Graeme suffered excruciating dental pain, biting his arms and beating his face, waiting for treatment in a hospital.
“The lack of access and equity for people with disabilities does not match what we believe about our health-care systems,” says Rush, a lawyer, who wrote Help! Teeth Hurt, a legal analysis of the government’s role in providing oral health care to people with disabilities. She adds that oral health care should be integrated into the Canadian medical health-care system so that patients with special needs do not face lengthy wait times for access to dental treatment with general anesthesia in a hospital.

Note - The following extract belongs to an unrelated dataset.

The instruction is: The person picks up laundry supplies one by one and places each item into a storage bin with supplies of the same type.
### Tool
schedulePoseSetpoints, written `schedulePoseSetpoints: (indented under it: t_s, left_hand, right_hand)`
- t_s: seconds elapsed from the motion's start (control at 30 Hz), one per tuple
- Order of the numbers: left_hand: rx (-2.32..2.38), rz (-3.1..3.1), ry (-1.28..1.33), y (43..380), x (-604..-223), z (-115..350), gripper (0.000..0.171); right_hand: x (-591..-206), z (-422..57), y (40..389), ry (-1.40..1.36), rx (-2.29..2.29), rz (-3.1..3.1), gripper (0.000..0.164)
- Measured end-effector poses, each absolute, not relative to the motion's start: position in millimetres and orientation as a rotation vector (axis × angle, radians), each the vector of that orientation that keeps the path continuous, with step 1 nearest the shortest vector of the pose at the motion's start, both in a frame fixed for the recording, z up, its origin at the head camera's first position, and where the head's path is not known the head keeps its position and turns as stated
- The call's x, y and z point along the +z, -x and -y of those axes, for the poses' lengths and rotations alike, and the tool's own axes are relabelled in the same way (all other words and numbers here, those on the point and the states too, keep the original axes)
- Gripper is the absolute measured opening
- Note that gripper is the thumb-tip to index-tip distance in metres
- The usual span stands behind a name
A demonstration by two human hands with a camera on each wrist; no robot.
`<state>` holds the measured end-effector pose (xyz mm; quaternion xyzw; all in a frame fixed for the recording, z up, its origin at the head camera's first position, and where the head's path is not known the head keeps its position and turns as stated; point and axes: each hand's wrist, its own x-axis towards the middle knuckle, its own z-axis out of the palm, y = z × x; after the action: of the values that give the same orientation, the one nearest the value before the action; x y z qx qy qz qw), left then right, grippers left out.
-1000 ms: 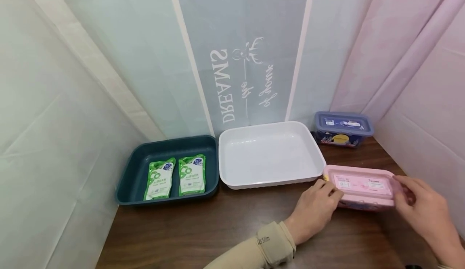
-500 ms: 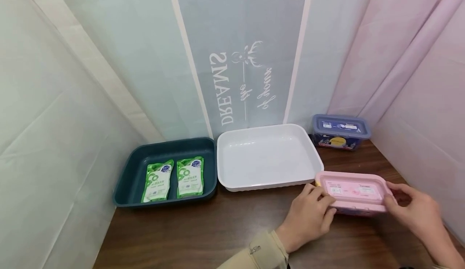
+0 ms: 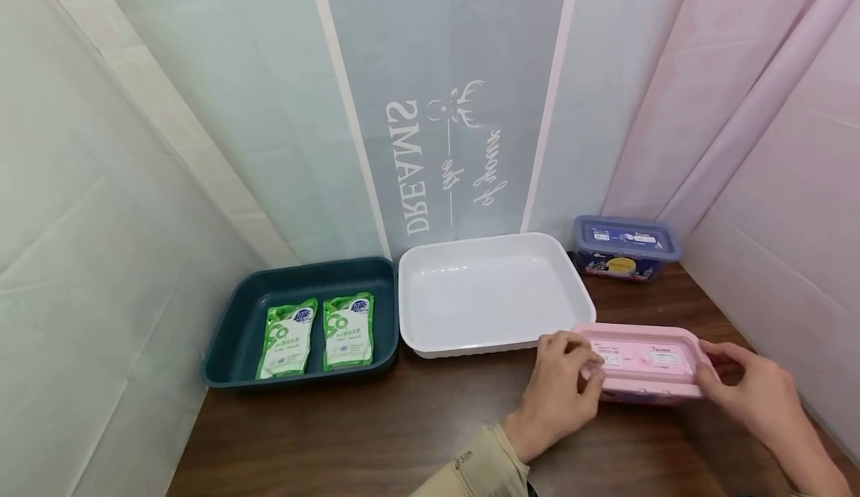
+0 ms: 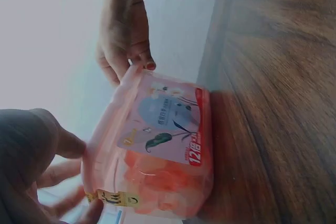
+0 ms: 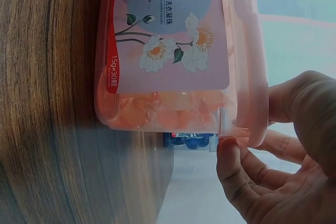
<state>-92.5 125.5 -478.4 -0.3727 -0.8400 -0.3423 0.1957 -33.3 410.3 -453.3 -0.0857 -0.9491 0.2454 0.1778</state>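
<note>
A pink lidded box of laundry capsules (image 3: 645, 359) sits on the wooden table at the right in the head view, its lid closed. My left hand (image 3: 561, 385) grips the lid's left end, fingers over the rim. At the opposite end my right hand (image 3: 752, 385) pinches the lid's corner. In the right wrist view, the right thumb (image 5: 231, 166) touches a small clear tab at the lid's corner. Orange-pink capsules (image 4: 163, 182) show through the box wall in the left wrist view.
A white tray (image 3: 497, 295) stands just left of the pink box. Beside it, a dark green tray (image 3: 231, 318) contains two green-and-white pouches (image 3: 348, 330). Behind the pink box is a blue lidded box (image 3: 625, 247), near the curtain and right wall.
The pink box has shifted left and slightly toward me, with both hands staying on its ends. The head view has also shifted a little. The trays and pouches stay in place.
</note>
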Motion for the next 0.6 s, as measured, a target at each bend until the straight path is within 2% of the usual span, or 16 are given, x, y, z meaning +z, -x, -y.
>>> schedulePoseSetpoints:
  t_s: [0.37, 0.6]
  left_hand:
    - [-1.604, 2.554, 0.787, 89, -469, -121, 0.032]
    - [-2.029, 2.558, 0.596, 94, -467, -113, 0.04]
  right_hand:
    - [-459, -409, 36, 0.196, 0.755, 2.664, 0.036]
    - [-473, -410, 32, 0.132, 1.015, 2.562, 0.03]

Rush adds that there is a shortage of dentists who are both trained to treat people with disabilities and have access to hospital surgeries. She says there needs to be mandatory training in dental schools on how to treat people with special needs.

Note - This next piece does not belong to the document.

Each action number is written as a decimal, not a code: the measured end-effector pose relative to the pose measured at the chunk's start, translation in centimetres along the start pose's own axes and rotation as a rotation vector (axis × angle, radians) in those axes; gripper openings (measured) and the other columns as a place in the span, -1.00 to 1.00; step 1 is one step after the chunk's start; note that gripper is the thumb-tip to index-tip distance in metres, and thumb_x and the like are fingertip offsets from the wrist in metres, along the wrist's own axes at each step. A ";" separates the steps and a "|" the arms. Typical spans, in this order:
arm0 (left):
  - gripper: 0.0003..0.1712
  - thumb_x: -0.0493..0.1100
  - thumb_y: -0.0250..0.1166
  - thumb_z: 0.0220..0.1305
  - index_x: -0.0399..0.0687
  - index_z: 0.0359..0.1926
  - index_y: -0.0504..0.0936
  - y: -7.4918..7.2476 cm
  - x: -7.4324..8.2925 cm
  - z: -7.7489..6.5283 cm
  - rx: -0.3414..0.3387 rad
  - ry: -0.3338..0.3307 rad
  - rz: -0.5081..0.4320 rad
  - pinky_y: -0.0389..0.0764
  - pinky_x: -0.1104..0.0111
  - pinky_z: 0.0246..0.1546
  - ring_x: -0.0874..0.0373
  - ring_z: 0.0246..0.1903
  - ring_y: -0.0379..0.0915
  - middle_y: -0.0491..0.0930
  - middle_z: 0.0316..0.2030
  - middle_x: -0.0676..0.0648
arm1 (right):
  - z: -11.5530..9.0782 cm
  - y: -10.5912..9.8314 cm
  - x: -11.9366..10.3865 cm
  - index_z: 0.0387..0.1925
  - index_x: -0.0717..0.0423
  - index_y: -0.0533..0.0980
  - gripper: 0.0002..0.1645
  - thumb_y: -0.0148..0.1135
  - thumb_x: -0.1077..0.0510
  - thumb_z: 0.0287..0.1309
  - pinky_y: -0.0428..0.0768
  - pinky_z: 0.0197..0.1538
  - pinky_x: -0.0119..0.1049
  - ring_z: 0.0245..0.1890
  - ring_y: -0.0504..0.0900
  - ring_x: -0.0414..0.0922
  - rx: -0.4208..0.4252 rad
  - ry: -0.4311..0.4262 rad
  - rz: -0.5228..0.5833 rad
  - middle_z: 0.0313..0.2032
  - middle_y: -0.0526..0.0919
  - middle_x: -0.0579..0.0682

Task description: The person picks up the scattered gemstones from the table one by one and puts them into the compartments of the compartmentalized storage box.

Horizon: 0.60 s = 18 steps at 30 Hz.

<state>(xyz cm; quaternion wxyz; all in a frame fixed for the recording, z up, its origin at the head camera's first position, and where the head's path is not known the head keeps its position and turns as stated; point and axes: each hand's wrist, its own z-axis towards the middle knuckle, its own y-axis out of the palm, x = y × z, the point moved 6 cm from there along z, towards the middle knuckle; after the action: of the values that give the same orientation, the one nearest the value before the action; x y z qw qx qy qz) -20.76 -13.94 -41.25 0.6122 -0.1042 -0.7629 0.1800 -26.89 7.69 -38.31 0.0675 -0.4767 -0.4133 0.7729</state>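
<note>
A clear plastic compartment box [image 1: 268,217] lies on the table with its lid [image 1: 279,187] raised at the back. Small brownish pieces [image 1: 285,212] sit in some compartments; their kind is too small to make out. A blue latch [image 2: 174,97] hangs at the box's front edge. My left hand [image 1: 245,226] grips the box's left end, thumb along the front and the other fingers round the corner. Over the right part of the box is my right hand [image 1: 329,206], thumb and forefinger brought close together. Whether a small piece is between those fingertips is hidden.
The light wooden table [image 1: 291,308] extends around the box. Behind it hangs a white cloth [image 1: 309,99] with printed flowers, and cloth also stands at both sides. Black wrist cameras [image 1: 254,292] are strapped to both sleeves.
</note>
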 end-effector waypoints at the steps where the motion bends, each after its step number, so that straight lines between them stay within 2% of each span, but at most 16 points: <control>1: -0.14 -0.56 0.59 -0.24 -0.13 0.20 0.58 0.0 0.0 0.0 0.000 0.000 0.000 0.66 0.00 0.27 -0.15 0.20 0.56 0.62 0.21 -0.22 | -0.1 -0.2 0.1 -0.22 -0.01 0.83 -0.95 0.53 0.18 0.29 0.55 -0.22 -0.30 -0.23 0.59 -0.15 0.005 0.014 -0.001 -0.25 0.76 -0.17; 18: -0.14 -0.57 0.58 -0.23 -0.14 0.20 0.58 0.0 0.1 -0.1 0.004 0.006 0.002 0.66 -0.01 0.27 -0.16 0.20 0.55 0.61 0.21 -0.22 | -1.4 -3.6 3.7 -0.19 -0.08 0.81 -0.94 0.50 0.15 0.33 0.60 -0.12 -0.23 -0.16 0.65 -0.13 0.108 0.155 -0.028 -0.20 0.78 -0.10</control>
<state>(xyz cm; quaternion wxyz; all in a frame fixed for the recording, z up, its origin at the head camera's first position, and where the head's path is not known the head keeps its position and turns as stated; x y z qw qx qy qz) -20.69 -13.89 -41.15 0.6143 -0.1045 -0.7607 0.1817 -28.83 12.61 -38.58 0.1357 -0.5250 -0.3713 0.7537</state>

The concerns of Rush and other disability advocates are documented in a recent Canadian Society for Disability and Oral Health (CSDH) submission to the federal Minister of Health that highlighted the lack of data and dearth of knowledge about the oral health of Canadians with disabilities. Rush says that poses a real challenge when “we are trying to design a program that is intended to meet the needs of lower income Canadians and most persons with disabilities fall within that demographic.”

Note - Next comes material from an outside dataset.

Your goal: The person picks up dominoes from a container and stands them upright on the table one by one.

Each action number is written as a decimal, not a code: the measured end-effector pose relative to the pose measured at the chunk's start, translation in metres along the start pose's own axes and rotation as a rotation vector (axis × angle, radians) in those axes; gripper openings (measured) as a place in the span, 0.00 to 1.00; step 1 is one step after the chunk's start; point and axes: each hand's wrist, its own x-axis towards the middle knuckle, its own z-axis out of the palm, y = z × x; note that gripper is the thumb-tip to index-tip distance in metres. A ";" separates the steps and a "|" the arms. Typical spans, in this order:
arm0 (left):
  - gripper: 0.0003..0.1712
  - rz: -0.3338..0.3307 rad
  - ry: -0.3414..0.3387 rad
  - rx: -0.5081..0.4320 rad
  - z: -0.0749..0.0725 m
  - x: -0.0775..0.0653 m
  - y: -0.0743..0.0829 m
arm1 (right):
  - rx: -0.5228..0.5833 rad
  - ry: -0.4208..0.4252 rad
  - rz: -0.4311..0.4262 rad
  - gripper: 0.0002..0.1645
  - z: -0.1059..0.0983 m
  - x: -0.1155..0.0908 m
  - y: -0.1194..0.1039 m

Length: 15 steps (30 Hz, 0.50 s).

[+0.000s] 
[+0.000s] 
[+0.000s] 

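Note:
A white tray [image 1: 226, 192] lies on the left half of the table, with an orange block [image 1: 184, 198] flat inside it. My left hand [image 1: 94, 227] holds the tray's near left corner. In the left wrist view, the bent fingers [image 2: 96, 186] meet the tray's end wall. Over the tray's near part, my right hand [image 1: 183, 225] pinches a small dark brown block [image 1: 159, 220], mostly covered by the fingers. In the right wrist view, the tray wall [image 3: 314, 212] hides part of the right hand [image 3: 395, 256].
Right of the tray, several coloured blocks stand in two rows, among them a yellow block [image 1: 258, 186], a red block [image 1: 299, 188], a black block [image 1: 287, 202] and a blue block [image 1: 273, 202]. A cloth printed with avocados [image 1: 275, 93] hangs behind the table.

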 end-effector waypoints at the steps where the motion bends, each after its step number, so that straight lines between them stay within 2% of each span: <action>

The CSDH submission also notes that while there is oversight to ensure competency of dental care, there is no public oversight to ensure access.
There also are concerns that the plan will do little to address the barriers faced by Indigenous people. Sheri McKinstry, a pediatric dentist and cofounder of the Indigenous Dental Association of Canada (IDAC), a group of health-care providers working to improve Indigenous oral health, says, “Indigenous people are still going to be left behind.”
Although status First Nations and the Inuit already have dental coverage as part of the NIHB program, “the real issue is access” since dental care in rural and remote communities is very difficult to obtain and often dependent on transient dental practitioners who visit communities on unpredictable schedules.
McKinstry, a member of the Sagkeeng First Nation in Manitoba who now practices dentistry in Saskatchewan, spent 12 years providing dental services to First Nations communities in Manitoba. There is such a need for emergency treatment that there is no time for routine preventative care, she says. “Getting in for a cleaning is almost non-existent.”
McKinstry, whose Master of Dentistry thesis was on the oral health experiences of First Nations children, says stereotypes and racism also create difficulties.
“We need to treat the underlying factors that determine Indigenous oral health. Many dental practitioners don’t understand how living as an Indigenous person, especially those with intergenerational trauma, impacts on oral health,” she says. For example, “transient dental practitioners may blame the mother because a child has cavities without understanding that they may be living in overcrowded housing without access to healthy food or running water. It is a really hard thing to understand, especially if you’re not Indigenous and don’t have any lived experience.”
Parents may be apprehensive about using their child’s status/registration number for NIHB coverage because of the stigma associated with it, she says. They are also afraid. “They feel fear for their children in the dental chair” based on their own or their elders’ traumatic experiences receiving dental treatment often in residential schools.
McKinstry says IDAC is working on looking into what Indigenous specific racism looks like in dentistry so it can develop cultural safety training specific to dentistry for dental schools and practitioners across Canada.